_Exercise brief_: From the listing below, pick out each line with the word "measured".

********

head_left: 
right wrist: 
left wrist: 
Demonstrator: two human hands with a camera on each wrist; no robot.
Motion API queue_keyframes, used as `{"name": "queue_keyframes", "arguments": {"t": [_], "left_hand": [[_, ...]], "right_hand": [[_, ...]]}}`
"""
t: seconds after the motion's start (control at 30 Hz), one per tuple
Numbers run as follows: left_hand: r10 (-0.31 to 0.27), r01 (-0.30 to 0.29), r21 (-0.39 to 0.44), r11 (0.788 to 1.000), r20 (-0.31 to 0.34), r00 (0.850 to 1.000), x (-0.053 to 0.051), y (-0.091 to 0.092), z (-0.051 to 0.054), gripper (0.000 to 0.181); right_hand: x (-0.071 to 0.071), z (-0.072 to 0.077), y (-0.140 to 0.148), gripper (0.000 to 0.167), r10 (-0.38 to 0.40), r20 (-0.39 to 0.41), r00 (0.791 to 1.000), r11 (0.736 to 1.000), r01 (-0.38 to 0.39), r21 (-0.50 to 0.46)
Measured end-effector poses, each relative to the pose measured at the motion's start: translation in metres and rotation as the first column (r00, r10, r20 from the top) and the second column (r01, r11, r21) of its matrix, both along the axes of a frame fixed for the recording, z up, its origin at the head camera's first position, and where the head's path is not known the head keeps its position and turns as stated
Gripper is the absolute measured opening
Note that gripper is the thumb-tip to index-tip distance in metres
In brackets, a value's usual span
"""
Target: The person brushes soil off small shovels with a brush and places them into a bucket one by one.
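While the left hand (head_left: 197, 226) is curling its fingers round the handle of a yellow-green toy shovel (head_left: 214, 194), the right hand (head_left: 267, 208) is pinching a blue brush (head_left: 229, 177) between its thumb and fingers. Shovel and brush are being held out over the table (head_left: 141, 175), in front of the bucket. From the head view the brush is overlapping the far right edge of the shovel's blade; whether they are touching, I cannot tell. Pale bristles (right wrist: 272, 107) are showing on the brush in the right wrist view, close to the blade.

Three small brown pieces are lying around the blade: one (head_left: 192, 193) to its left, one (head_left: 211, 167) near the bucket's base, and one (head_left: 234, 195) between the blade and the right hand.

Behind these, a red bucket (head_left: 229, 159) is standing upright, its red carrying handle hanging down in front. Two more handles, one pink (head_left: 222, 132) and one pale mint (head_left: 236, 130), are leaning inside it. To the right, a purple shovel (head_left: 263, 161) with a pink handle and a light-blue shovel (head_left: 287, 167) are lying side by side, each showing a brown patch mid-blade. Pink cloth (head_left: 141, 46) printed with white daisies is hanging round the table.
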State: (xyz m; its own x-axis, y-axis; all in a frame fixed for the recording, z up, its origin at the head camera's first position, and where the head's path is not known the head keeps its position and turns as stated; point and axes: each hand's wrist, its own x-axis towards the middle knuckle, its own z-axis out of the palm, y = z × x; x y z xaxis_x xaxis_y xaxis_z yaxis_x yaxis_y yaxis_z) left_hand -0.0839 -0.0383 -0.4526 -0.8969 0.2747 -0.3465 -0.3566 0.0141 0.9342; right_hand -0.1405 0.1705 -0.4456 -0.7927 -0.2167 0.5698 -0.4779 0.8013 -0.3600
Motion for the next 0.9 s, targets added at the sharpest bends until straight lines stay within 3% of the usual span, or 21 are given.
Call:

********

_Exercise solution_:
Measured end-effector poses, each relative to the pose measured at the motion's start: translation in metres and rotation as the first column (r00, r10, r20 from the top) and the second column (r01, r11, r21) of its matrix, both along the axes of a frame fixed for the recording, z up, its origin at the head camera's first position, and where the head's path is not known the head keeps its position and turns as stated
Gripper is the absolute measured opening

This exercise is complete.